For the entries below, the expected answer is the line with "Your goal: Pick", the line with "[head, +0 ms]", and every line between them, exactly as written, and nothing more.
::: Given information
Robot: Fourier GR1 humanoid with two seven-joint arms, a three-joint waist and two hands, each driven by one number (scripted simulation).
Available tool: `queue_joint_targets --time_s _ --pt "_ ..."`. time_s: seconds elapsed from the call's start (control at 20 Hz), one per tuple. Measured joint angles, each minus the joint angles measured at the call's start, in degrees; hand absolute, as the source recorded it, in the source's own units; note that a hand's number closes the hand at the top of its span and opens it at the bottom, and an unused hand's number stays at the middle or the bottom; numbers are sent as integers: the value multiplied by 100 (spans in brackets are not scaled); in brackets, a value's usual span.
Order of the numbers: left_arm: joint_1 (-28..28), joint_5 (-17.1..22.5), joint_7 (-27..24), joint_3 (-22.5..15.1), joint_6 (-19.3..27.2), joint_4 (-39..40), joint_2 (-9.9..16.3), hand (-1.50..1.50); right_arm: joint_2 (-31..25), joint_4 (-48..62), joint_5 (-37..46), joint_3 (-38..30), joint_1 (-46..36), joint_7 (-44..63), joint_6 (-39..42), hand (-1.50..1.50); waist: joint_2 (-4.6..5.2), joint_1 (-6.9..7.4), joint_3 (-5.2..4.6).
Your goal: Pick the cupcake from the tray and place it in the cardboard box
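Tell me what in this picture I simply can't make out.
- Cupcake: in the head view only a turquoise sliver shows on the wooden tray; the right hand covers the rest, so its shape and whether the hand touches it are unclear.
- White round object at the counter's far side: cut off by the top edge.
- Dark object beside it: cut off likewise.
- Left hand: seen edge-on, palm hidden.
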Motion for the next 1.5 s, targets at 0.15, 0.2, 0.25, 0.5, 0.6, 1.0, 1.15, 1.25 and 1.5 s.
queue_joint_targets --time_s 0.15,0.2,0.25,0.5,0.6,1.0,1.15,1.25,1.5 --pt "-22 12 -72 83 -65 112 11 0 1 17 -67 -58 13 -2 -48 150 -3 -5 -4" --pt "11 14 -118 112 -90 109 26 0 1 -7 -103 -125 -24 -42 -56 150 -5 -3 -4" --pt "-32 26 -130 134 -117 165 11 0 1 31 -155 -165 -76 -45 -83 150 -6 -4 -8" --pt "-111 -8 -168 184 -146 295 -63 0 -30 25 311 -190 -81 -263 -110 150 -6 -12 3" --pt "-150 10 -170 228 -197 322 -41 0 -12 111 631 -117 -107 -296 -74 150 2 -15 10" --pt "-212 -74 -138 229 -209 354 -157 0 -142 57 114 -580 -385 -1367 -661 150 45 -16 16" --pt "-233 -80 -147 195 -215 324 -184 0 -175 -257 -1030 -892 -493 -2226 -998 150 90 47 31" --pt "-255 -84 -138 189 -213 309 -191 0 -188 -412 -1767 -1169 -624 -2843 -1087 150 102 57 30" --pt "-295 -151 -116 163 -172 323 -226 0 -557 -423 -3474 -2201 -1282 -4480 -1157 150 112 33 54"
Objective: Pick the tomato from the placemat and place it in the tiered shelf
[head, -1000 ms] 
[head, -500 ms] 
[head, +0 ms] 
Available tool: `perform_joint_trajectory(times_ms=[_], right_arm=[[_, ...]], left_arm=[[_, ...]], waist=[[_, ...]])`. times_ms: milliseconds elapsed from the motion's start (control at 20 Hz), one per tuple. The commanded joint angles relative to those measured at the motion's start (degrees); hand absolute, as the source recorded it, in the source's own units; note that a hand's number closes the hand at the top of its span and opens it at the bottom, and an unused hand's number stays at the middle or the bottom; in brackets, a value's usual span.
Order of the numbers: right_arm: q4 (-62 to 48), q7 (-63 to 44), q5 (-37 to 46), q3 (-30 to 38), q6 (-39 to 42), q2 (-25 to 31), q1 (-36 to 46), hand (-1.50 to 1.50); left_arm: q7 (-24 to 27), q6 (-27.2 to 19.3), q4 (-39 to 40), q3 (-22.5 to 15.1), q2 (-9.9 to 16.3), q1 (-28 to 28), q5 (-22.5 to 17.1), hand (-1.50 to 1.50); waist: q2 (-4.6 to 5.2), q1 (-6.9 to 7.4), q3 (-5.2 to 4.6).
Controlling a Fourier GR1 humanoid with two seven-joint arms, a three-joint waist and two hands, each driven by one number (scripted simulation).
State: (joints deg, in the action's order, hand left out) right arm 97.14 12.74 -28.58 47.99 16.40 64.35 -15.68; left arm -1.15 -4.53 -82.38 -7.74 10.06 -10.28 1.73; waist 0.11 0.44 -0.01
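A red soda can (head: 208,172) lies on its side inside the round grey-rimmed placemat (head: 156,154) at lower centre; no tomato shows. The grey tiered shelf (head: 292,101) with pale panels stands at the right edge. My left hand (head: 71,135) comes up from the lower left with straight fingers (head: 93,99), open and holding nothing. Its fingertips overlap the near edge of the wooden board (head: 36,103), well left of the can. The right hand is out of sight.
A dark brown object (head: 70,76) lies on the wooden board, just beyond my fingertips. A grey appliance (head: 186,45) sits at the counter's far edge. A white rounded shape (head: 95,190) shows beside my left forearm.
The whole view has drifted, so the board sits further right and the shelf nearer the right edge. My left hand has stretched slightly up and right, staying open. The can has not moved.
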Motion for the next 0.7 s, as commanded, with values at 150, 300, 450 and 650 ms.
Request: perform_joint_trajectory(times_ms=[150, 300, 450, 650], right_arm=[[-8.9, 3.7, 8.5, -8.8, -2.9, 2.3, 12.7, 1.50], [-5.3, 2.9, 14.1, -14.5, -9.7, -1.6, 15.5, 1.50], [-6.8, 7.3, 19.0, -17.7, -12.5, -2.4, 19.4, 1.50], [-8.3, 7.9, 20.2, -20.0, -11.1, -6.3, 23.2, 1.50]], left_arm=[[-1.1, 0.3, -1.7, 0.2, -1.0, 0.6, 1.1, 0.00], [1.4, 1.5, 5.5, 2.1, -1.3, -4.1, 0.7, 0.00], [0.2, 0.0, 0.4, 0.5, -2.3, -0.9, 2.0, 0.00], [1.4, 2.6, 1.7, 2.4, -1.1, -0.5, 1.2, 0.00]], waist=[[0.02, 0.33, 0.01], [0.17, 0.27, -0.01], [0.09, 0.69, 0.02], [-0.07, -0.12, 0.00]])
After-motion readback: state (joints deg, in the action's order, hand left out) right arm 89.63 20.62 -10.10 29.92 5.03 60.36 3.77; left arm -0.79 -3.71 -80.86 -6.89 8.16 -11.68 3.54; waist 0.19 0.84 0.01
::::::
Answer:
Your goal: Pick the cupcake from the tray and place it in the cardboard box
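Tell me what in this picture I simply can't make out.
- Cupcake: in the head view only a turquoise sliver shows on the wooden tray; the right hand covers the rest, so its shape and whether the hand touches it are unclear.
- White round object at the counter's far side: cut off by the top edge.
- Dark object beside it: cut off likewise.
- Left hand: seen edge-on, palm hidden.
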Motion for the next 1.5 s, targets at 0.15, 0.2, 0.25, 0.5, 0.6, 1.0, 1.15, 1.25 and 1.5 s.
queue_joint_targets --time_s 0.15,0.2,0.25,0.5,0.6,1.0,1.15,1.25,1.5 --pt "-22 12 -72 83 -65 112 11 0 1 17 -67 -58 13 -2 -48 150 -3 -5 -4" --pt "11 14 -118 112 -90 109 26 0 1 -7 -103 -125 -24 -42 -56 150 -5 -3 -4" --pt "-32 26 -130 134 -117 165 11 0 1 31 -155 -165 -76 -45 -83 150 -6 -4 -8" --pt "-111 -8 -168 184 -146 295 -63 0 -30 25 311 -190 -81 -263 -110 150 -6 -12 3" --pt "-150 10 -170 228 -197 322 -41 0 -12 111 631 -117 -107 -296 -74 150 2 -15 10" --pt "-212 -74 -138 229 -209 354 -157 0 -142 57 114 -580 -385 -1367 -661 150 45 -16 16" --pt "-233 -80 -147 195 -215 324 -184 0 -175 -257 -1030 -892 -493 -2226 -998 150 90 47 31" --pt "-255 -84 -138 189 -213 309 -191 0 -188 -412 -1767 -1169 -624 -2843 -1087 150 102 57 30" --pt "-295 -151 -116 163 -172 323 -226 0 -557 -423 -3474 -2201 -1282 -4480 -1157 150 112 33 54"
Objective: Pick the tomato from the placemat and place it in the tiered shelf
[head, -1000 ms] 
[head, -500 ms] 
[head, +0 ms] 

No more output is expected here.